Task prompt:
In the following material, identify every line holding the string "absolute" and return it.

Dataset section:
═══
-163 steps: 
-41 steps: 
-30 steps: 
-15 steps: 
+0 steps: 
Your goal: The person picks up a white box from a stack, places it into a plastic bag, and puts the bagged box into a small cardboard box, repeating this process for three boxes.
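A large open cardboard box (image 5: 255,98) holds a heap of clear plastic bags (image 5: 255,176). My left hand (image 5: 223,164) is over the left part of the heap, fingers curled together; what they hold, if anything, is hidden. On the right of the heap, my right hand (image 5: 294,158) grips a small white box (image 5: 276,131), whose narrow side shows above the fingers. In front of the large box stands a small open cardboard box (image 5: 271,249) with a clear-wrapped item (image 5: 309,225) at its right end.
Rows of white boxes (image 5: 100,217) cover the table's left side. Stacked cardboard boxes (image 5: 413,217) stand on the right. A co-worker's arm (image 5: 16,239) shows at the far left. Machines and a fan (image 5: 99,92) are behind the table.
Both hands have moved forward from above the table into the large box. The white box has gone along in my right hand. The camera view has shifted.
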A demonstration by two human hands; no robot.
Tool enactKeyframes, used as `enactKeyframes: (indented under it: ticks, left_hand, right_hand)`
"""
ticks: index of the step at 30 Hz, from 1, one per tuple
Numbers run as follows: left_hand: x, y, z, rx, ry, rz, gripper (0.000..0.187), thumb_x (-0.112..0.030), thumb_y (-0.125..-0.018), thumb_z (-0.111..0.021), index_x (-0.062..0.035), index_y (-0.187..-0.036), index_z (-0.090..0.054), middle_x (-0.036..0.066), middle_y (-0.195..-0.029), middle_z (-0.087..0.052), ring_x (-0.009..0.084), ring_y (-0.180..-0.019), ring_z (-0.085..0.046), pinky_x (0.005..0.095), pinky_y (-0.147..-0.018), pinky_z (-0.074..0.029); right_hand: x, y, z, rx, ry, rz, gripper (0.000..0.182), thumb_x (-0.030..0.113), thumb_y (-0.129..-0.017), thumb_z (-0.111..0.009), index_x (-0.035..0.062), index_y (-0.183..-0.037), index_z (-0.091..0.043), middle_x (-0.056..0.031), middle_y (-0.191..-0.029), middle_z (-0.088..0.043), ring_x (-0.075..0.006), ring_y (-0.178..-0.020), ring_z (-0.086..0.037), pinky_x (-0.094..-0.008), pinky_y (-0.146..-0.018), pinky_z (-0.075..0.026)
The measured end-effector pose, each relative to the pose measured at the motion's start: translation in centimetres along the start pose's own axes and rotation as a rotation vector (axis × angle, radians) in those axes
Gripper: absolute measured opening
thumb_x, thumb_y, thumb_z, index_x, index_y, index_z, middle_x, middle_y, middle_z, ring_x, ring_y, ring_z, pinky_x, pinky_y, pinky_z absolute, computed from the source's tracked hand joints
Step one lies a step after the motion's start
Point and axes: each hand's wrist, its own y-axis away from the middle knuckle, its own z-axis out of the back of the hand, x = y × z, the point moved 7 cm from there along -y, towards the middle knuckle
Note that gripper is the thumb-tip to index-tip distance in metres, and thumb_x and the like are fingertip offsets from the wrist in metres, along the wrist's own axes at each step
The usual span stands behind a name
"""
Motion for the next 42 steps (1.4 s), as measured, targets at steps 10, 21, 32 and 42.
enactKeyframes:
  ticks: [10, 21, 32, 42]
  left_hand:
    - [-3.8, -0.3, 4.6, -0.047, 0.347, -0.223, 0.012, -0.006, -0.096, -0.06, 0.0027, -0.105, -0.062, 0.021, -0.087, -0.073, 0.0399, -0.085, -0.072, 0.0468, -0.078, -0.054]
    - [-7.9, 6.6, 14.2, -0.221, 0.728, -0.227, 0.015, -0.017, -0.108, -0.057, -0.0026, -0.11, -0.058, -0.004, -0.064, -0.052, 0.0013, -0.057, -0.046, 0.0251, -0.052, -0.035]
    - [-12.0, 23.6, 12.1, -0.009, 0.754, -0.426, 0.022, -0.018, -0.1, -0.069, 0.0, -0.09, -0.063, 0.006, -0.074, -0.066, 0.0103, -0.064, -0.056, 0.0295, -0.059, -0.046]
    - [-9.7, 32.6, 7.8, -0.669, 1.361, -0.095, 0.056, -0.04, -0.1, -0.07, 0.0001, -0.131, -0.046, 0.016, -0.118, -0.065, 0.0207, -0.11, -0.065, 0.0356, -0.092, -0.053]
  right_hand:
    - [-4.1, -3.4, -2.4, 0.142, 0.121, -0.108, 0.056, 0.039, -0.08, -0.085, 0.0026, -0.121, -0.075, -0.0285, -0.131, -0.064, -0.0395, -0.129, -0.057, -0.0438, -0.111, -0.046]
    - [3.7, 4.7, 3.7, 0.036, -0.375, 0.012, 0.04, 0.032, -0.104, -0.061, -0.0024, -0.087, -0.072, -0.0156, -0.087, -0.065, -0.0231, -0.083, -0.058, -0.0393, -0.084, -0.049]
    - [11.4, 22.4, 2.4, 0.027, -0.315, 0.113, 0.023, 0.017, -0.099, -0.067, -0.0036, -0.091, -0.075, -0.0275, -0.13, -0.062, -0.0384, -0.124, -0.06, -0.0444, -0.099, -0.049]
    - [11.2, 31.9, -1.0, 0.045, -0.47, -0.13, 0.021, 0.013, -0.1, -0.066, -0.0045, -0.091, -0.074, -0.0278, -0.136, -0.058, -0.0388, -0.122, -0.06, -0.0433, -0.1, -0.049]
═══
Solved exercise:
Gripper: absolute measured opening
thumb_x, thumb_y, thumb_z, index_x, index_y, index_z, middle_x, middle_y, middle_z, ring_x, ring_y, ring_z, pinky_x, pinky_y, pinky_z absolute, computed from the source's tracked hand joints

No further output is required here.